Artık “alaylı” geleneğindeki, fakat hepsi çağdaş mektepli olmuş olanları tut
tutabilirsen… Çünkü Türkiye’de dönen para, el değiştirdi…
“ Alaylı”
geleneğindeki Ak Parti, 2002 yılında % 34 ile iktidara geldiğinde, “mektepli”

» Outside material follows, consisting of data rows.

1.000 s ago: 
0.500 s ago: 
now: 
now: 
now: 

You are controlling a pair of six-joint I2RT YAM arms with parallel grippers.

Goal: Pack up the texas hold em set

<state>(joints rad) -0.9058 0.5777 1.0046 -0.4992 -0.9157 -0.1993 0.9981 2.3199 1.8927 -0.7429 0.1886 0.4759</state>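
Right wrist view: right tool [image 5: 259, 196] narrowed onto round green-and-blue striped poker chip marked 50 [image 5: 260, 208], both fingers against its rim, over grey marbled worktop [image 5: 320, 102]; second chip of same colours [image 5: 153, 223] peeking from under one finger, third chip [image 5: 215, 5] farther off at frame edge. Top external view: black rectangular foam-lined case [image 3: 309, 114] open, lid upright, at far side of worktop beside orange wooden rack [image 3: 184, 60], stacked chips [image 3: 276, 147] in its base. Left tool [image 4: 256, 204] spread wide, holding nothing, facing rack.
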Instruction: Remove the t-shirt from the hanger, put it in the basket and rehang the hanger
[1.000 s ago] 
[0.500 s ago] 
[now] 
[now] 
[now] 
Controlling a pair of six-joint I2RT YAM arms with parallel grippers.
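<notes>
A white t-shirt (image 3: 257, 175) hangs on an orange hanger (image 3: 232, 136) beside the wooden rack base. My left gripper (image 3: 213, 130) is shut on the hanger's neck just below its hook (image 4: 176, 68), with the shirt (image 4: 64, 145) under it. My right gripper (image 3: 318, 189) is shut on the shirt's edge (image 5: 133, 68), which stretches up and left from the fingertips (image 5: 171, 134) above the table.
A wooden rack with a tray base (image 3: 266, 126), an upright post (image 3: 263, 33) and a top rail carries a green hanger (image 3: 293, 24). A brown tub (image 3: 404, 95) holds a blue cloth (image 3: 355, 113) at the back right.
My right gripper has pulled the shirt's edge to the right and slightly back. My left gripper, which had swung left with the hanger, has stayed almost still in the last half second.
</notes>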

geleneğinden gelenlerin on yıllardır yapamadıklarını, beş yılda yaptı ve bir
sonraki 2007 seçimlerinde oylarını % 46’ya çıkardı…
Şimdi
içinizden, “Bu Ak Partici” dediğinizi duyar gibiyim.
Şimdiye
kadarki genel seçimlerde Ak Partiye hiç oy atmadım; 2002 senesine kadarki genel
ve yerel seçimlerde hep Ecevit’in DSP’sine oy kullandım. Şimdiki Türkiye’de
oturduğum Lüleburgaz Belediye Başkanı, ilk defa,1999 yılında DSP’den seçilmişti
ve o seçim kampanyasına bende katılmıştım. Fakat daha sonraki CHP’ye geçtiği dönemlerde
kendisine hiç oy atmadım, çünkü 13 senedir oturma ruhsatlı evimin sokağı bir
türlü çamurdan kurtulamadı, senelerdir şehir çöplüğünden dönem dönem şehre yükselen duman
ise muamma...
2007 ve 2011 genel seçimlerinde ise,
Bahçeli’nin 2002 yılında Ecevit hükümetini bozduğu için partinin başından
gitmesini istememe rağmen, oyumu MHP’ye attım, o da 2002 yılındaki gibi baraj
altında kalmasınlar diye. Bir önceki yerel seçimlerde oyum Ak Parti''ye gitti,
çünkü hükümet desteği olmadan, yerel kaynaklarla bazı sorunlar çözülemiyor,
Cumhurbaşkanlığı seçimlerinde ise Erdoğan’a, çünkü CHP ve MHP’nin çıkardığı
aday vasatın altındaydı, maalesef aynı aday, şimdi MHP’den milletvekili adayı…
Türkiye’de
hiçbir partiye üye değilim. Hiçbir partiyle de çıkar ilişkim yoktur. Kendim veya
birinci ve ikinci derece akrabalarımın hiçbiri parti aracılığıyla iş bulup çalışmıyor.
Daha önce
eşimle birlikte, bu seçimlerde oylarımızı CHP için kullanmaya karar vermiştik.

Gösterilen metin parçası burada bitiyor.